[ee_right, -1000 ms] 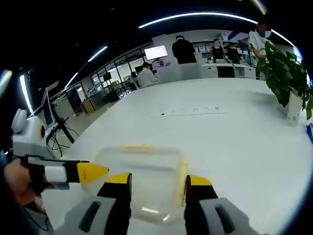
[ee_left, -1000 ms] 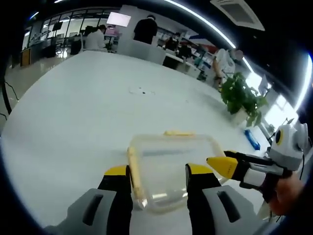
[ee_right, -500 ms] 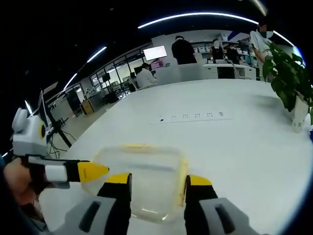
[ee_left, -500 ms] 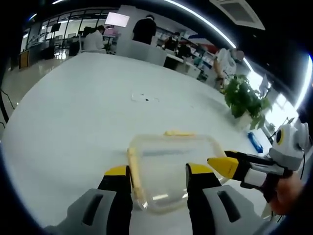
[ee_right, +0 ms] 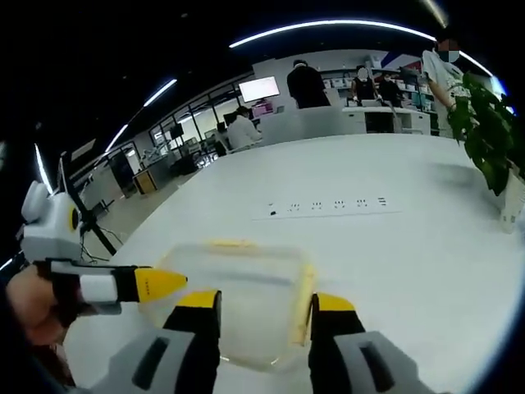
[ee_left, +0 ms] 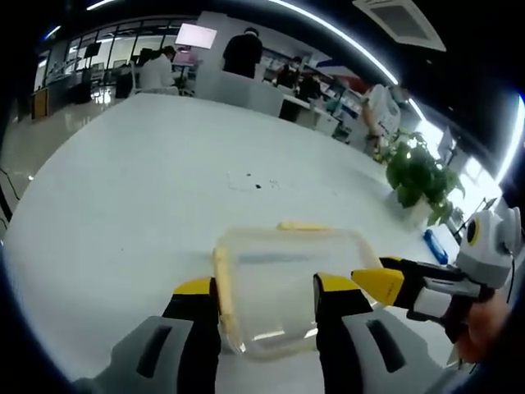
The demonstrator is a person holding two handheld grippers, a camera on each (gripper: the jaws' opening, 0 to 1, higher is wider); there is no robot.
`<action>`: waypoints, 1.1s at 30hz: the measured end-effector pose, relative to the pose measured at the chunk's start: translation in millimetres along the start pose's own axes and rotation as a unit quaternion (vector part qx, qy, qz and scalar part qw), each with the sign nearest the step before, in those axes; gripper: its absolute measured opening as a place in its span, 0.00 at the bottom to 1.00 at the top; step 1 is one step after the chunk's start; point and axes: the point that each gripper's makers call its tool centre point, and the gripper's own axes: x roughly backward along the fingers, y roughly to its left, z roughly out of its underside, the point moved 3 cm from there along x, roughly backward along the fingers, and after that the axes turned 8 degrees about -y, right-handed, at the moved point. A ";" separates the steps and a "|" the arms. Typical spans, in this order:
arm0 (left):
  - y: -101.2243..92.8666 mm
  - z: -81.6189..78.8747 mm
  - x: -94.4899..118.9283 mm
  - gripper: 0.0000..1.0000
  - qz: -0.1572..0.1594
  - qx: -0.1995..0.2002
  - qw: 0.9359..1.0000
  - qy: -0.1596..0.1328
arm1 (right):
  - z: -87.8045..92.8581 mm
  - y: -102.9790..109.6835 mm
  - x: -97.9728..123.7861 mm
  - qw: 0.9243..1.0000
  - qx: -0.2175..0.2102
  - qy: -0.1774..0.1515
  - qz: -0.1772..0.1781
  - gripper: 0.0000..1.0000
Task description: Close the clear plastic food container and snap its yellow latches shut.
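I bracket clear food container (ee_left: 283, 287) on desk (ee_left: 123, 189): left hand-held gripper (ee_left: 267, 300) spread astride yellow latch (ee_left: 223, 291); right hand-held gripper (ee_right: 256, 312) spread astride opposite latch (ee_right: 303, 283), steadying for snap.

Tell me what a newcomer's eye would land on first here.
First, the clear plastic food container with its yellow latches, sitting on the big white table between the left gripper's black-and-yellow jaws. Next, the right gripper, whose yellow tip comes in at the container's side. Beyond, a leafy potted plant stands at the table's far edge.
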 end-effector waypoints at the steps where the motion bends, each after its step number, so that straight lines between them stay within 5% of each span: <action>1: -0.3 0.1 0.1 0.45 0.000 -0.002 1.000 0.000 | 0.3 0.0 0.2 1.000 -0.001 -0.001 0.001 0.40; 14: 3.0 -0.2 3.1 0.45 0.008 -0.006 1.000 0.003 | -0.4 -3.4 1.7 1.000 -0.018 0.015 -0.002 0.42; 17: 8.5 -3.1 6.1 0.41 0.002 -0.003 1.000 -0.005 | -5.4 -5.4 2.9 1.000 -0.030 -0.002 0.005 0.46; 23: 23.5 -4.3 5.5 0.63 -0.016 -0.005 1.000 -0.021 | -3.9 -5.1 0.8 0.999 -0.046 -0.009 0.003 0.62; 29: 38.4 -6.3 3.8 0.99 -0.045 -0.012 0.998 -0.038 | 0.1 -8.6 -1.5 0.998 -0.066 -0.020 -0.001 0.90; 33: 36.5 -8.0 4.2 0.99 -0.034 -0.001 0.999 -0.040 | -3.6 -13.9 2.6 0.997 -0.069 -0.026 0.002 0.93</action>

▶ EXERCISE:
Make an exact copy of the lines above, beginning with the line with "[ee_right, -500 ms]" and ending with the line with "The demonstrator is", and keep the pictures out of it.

▶ REPLY:
[ee_right, -500 ms] 
[ee_left, -500 ms] 
[ee_right, +0 ms] 
[ee_left, +0 ms] 
The demonstrator is a person holding two handheld grippers, a camera on each (gripper: the jaws' opening, 0 to 1, higher is wider); there is no robot.

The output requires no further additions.